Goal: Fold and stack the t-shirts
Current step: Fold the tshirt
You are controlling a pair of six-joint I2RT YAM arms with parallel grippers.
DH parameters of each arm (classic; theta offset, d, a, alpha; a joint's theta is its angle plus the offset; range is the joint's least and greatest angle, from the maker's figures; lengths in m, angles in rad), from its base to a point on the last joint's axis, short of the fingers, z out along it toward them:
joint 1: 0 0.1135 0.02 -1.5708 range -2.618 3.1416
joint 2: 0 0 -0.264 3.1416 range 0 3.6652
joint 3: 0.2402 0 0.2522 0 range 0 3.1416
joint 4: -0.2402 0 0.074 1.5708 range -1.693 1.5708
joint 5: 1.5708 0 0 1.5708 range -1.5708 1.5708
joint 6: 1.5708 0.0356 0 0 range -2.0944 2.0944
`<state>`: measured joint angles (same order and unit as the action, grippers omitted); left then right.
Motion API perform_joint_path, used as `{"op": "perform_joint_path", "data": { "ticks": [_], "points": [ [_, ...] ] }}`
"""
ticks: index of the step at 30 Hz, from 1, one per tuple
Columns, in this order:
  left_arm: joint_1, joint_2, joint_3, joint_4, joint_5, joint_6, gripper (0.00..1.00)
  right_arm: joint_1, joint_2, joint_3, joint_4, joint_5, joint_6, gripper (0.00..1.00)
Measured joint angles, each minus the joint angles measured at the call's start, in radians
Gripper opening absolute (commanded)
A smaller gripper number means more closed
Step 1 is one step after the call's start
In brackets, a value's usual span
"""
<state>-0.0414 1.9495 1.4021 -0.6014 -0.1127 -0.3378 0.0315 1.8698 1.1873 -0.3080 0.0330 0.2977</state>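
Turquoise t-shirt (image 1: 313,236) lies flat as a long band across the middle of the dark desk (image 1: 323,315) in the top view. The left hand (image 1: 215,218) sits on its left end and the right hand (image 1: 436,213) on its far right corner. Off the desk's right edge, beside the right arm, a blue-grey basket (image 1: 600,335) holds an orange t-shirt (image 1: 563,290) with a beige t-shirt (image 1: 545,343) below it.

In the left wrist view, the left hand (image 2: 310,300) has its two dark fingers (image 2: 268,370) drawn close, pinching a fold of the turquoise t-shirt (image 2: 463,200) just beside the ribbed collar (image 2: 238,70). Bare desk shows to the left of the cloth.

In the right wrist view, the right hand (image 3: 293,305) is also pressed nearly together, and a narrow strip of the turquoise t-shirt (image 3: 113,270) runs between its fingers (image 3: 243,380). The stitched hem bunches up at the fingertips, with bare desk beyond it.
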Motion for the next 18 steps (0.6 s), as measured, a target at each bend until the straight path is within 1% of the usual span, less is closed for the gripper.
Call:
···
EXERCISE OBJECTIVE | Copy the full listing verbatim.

RESULT OF THIS TASK |
Goal: Fold and stack the t-shirts
Current step: Fold the tshirt
You are controlling a pair of six-joint I2RT YAM arms with parallel grippers.
DH parameters of each arm (classic; theta offset, d, a, alpha; a joint's theta is its angle plus the offset; range is the joint's least and greatest angle, from the maker's figures; lengths in m, angles in rad), from its base to a point on the last joint's axis, short of the fingers, z out along it toward them:
joint 1: 0 0.1135 0.02 -1.5708 range -2.618 3.1416
joint 2: 0 0 -0.264 3.1416 range 0 3.6652
joint 3: 0.2402 0 0.2522 0 range 0 3.1416
joint 4: -0.2402 0 0.074 1.5708 range -1.693 1.5708
joint 5: 1.5708 0 0 1.5708 range -1.5708 1.5708
joint 6: 1.5708 0.0356 0 0 range -2.0944 2.0944
`<state>`: measured joint angles (same order and unit as the action, grippers omitted); left then right.
Motion API perform_joint_path, used as `{"op": "perform_joint_path", "data": { "ticks": [_], "points": [ [_, ...] ] }}`
"""
ticks: index of the step at 30 Hz, from 1, one per tuple
Columns, in this order:
  left_arm: joint_1, joint_2, joint_3, joint_4, joint_5, joint_6, gripper (0.00..1.00)
  right_arm: joint_1, joint_2, joint_3, joint_4, joint_5, joint_6, gripper (0.00..1.00)
Measured joint angles, each minus the joint angles measured at the call's start, in radians
Gripper opening absolute (commanded)
A smaller gripper number means more closed
Step 1 is one step after the call's start
In brackets, a value's usual span
"""
<state>-0.0414 1.9495 1.4021 -0.6014 -0.1127 -0.3378 0.0315 1.8698 1.1873 -0.3080 0.0330 0.2977</state>
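Turquoise t-shirt (image 1: 313,236) lies flat as a long band across the middle of the dark desk (image 1: 323,315) in the top view. The left hand (image 1: 215,218) sits on its left end and the right hand (image 1: 436,213) on its far right corner. Off the desk's right edge, beside the right arm, a blue-grey basket (image 1: 600,335) holds an orange t-shirt (image 1: 563,290) with a beige t-shirt (image 1: 545,343) below it.

In the left wrist view, the left hand (image 2: 310,300) has its two dark fingers (image 2: 268,370) drawn close, pinching a fold of the turquoise t-shirt (image 2: 463,200) just beside the ribbed collar (image 2: 238,70). Bare desk shows to the left of the cloth.

In the right wrist view, the right hand (image 3: 293,305) is also pressed nearly together, and a narrow strip of the turquoise t-shirt (image 3: 113,270) runs between its fingers (image 3: 243,380). The stitched hem bunches up at the fingertips, with bare desk beyond it.
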Motion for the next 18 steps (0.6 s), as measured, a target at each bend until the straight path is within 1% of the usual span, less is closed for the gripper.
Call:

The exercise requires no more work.